8.10 Multiple Testing Correction
Given the large number of statistical tests performed across this analysis, we apply Benjamini-Hochberg False Discovery Rate (FDR) correction to control for familywise error rate.
8.10.1 Pre-Specified Primary Hypotheses (No Correction Needed)
Based on study objectives, we pre-specify 3 primary hypotheses:
- H1: AI improves interobserver agreement for Ki-67 (measured by ICC change)
- H2: AI improves interobserver agreement for HER2 (measured by Kappa change)
- H3: AI systematically changes Ki-67 values (measured by paired t-test)
These confirmatory hypotheses are tested at α = 0.05 without correction.
8.10.2 All Other Tests (Exploratory - FDR Correction Applied)
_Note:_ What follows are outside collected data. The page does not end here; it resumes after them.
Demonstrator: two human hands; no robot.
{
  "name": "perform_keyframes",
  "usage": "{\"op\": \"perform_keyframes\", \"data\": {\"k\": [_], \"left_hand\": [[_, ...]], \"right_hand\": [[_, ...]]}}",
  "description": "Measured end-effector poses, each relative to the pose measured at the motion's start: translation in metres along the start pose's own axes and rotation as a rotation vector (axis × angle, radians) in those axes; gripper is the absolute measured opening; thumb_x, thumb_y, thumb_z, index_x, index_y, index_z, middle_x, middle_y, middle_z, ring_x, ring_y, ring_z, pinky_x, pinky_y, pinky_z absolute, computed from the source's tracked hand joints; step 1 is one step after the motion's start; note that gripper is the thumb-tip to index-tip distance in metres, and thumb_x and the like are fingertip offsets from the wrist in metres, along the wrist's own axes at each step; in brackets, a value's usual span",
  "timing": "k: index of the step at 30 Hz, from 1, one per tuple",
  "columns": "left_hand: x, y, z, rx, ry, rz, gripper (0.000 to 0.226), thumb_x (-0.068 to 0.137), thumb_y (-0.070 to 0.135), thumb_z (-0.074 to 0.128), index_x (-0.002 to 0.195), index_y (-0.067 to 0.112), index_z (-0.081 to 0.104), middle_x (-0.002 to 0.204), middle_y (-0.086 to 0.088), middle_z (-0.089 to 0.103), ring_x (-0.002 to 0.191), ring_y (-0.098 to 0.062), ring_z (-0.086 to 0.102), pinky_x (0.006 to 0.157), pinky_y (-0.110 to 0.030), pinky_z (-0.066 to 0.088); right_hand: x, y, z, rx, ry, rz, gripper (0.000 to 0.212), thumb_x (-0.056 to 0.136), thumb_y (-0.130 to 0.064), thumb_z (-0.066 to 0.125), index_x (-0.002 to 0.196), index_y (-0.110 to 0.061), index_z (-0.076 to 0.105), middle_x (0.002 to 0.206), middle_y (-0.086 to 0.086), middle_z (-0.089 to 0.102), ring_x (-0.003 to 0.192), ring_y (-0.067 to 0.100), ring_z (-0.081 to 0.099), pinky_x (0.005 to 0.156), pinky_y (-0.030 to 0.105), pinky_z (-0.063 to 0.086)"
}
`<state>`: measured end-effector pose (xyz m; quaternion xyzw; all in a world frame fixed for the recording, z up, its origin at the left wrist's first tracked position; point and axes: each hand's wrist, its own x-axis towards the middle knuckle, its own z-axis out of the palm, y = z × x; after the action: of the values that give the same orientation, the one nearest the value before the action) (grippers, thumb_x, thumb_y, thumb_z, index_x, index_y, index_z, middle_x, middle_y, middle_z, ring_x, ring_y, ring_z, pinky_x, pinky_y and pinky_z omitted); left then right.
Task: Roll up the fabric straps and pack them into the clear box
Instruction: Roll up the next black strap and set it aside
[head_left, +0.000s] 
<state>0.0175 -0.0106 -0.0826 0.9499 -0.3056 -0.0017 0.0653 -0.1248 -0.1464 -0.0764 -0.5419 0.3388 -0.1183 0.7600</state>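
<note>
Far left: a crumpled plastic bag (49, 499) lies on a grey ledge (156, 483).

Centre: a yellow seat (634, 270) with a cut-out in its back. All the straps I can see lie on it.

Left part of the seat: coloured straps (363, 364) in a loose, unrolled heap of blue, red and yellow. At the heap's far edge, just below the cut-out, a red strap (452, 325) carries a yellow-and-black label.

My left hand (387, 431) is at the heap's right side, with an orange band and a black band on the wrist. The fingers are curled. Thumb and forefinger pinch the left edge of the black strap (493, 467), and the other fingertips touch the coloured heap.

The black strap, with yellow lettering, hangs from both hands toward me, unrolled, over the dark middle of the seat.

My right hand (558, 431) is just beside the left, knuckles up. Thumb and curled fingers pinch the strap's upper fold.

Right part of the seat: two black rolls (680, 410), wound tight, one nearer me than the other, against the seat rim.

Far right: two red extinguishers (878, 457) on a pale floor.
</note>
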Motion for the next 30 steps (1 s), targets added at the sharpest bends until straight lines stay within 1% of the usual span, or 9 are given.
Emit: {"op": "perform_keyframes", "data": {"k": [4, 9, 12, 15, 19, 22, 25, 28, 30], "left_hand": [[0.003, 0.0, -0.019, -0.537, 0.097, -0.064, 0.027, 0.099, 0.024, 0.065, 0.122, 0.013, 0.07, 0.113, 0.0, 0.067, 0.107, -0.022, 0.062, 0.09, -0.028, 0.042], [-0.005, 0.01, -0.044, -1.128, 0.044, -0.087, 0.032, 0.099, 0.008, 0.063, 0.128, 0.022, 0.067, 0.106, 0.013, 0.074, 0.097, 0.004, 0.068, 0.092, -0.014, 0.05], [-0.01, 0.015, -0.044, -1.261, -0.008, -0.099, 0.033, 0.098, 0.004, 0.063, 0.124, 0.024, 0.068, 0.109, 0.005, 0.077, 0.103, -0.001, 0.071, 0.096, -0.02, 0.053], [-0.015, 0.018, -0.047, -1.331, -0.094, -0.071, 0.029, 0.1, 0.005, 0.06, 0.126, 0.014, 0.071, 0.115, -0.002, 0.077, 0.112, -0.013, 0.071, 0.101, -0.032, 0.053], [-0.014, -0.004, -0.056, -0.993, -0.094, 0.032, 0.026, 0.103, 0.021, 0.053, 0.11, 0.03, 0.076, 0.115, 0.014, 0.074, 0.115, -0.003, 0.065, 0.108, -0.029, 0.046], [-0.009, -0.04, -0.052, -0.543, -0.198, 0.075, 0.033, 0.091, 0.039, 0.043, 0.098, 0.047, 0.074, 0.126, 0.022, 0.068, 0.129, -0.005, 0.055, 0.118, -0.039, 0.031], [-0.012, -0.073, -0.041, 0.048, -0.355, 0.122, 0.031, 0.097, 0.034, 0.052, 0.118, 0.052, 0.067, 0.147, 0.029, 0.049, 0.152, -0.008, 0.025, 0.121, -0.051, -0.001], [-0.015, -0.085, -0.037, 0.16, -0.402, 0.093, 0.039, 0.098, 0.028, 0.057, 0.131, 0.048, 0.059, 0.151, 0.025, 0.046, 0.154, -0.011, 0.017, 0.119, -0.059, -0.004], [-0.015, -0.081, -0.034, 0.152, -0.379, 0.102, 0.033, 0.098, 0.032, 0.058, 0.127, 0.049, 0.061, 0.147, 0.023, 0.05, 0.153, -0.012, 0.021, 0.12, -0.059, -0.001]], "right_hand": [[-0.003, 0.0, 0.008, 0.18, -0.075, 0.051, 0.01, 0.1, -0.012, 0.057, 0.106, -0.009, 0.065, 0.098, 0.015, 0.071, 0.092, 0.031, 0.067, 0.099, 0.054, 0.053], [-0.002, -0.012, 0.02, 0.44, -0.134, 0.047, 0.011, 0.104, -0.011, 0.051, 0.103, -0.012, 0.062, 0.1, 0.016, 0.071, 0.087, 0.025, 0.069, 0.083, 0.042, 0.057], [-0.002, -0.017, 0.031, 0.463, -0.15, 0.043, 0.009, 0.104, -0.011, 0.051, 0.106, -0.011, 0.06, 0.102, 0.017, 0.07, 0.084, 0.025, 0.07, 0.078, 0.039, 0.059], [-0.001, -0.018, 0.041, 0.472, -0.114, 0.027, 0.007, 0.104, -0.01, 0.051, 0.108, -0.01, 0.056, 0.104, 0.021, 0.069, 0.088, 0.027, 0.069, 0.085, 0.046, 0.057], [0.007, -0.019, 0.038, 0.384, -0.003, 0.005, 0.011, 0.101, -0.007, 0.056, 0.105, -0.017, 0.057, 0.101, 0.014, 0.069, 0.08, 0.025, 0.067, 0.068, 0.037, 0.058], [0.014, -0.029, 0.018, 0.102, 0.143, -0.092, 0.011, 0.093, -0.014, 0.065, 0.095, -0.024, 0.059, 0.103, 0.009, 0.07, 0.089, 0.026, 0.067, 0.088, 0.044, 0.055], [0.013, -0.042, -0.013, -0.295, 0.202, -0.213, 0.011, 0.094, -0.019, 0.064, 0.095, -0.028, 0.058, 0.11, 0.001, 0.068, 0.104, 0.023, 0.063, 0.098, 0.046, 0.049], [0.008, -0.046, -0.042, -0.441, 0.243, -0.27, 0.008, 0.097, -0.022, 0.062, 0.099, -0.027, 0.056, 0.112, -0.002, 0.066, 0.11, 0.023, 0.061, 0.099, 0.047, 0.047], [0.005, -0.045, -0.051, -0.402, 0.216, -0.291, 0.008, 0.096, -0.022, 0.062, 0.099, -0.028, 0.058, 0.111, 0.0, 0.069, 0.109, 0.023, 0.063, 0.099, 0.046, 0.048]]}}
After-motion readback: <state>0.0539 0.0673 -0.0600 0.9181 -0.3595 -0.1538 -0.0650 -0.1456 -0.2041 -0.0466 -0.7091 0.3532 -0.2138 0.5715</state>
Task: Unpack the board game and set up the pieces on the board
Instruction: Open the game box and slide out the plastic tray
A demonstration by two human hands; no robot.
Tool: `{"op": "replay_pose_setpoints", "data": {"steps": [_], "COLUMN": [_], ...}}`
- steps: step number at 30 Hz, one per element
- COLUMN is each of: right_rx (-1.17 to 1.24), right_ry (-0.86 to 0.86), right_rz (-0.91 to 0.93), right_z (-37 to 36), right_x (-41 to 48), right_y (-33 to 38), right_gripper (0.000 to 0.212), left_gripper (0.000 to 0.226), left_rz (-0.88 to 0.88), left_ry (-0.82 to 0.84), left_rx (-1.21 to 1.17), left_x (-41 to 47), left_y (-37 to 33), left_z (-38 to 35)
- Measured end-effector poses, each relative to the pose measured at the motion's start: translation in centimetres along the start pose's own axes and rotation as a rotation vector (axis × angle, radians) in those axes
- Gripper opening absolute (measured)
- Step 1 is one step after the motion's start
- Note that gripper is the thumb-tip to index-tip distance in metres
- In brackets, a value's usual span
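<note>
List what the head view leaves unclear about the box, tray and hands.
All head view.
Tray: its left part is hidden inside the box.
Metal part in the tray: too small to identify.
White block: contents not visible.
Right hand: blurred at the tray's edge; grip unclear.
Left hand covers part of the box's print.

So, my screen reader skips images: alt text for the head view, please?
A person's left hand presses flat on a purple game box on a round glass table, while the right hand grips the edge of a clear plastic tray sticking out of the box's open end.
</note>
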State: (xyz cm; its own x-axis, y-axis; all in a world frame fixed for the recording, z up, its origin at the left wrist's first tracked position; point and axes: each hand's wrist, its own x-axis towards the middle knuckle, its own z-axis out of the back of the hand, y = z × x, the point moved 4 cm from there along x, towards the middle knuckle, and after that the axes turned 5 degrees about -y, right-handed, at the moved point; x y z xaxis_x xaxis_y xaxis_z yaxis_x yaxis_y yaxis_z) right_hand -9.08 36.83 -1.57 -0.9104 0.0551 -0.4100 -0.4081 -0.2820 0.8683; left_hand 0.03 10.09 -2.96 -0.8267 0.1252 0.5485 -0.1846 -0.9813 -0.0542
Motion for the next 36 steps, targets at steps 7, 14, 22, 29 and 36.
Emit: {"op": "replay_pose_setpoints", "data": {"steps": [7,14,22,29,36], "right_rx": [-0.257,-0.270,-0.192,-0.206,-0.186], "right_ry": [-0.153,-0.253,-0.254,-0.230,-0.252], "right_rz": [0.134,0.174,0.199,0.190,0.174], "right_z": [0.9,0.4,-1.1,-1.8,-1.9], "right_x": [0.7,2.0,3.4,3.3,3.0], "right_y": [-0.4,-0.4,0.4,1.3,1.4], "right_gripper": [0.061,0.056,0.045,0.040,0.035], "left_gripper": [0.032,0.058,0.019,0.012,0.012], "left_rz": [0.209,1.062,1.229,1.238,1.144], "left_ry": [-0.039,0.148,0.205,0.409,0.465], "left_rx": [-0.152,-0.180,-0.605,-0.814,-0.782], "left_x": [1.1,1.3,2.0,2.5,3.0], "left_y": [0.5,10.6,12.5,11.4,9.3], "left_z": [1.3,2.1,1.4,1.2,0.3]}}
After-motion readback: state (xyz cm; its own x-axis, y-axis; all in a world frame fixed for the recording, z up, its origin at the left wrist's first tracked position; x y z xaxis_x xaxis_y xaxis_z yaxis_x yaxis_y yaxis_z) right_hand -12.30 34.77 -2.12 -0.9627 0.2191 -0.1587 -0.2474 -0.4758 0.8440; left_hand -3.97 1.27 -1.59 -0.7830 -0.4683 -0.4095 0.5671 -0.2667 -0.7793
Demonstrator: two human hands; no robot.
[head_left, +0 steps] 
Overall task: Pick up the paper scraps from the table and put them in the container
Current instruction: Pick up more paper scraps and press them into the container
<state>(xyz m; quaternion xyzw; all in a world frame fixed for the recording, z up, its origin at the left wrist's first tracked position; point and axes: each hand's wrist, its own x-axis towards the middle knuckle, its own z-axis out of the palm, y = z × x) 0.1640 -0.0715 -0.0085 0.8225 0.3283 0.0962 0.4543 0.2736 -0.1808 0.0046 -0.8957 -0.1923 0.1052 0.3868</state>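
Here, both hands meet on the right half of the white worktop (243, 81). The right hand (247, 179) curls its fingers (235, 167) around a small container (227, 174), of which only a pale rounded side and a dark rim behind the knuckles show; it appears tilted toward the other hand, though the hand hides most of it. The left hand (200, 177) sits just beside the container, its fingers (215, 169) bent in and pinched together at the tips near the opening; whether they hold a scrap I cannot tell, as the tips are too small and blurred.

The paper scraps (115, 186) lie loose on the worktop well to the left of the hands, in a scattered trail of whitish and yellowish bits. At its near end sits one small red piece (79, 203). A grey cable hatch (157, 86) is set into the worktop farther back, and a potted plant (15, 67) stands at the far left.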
| Multiple Testing Correction Results | |||||||
| Benjamini-Hochberg FDR correction for exploratory analyses1 | |||||||
| Test Name | Marker | Raw P-value | Test Type | Adjusted P-value (FDR) | Sig. (Raw) | Sig. (FDR) | Sig.2 |
|---|---|---|---|---|---|---|---|
| Mixed_model_KI67 | KI67 | 0.0000 | Mixed Effects | 0.0000 | TRUE | TRUE | *** |
| Wilcoxon_KI67 | KI67 | 0.0000 | Systematic Change (Wilcoxon) | 0.0000 | TRUE | TRUE | *** |
| Paired_t_PR | PR | 0.0000 | Systematic Change (t-test) | 0.0000 | TRUE | TRUE | *** |
| Wilcoxon_PR | PR | 0.0000 | Systematic Change (Wilcoxon) | 0.0000 | TRUE | TRUE | *** |
| Mixed_model_PR | PR | 0.0005 | Mixed Effects | 0.0010 | TRUE | TRUE | ** |
| Paired_t_ER | ER | 0.0007 | Systematic Change (t-test) | 0.0013 | TRUE | TRUE | ** |
| Wilcoxon_ER | ER | 0.0016 | Systematic Change (Wilcoxon) | 0.0025 | TRUE | TRUE | ** |
| Mixed_model_ER | ER | 0.0060 | Mixed Effects | 0.0082 | TRUE | TRUE | ** |
| ICC_pr_comparison | pr | 0.0112 | ICC Agreement | 0.0127 | TRUE | TRUE | * |
| ICC_er_comparison | er | 0.0116 | ICC Agreement | 0.0127 | TRUE | TRUE | * |
| ICC_ki67_comparison | ki67 | 0.8668 | ICC Agreement | 0.8668 | FALSE | FALSE | ns |
| 1 Primary hypotheses (Ki67 ICC, HER2 Kappa, Ki67 paired t-test) not included - tested at α=0.05 | |||||||
| 2 *** q < 0.001, ** q < 0.01, * q < 0.05, ns = not significant | |||||||
8.10.3 Sensitivity Analysis: Impact of Multiple Testing Correction
Impact of Multiple Testing Correction:
Total exploratory tests: 11
Significant (raw α=0.05): 10
Significant (FDR q<0.05): 10
Tests losing significance: 0
Proportion losing significance: 0 %
8.10.4 Reporting Standards
For Primary Hypotheses: Report raw p-values at α = 0.05 (pre-specified, confirmatory).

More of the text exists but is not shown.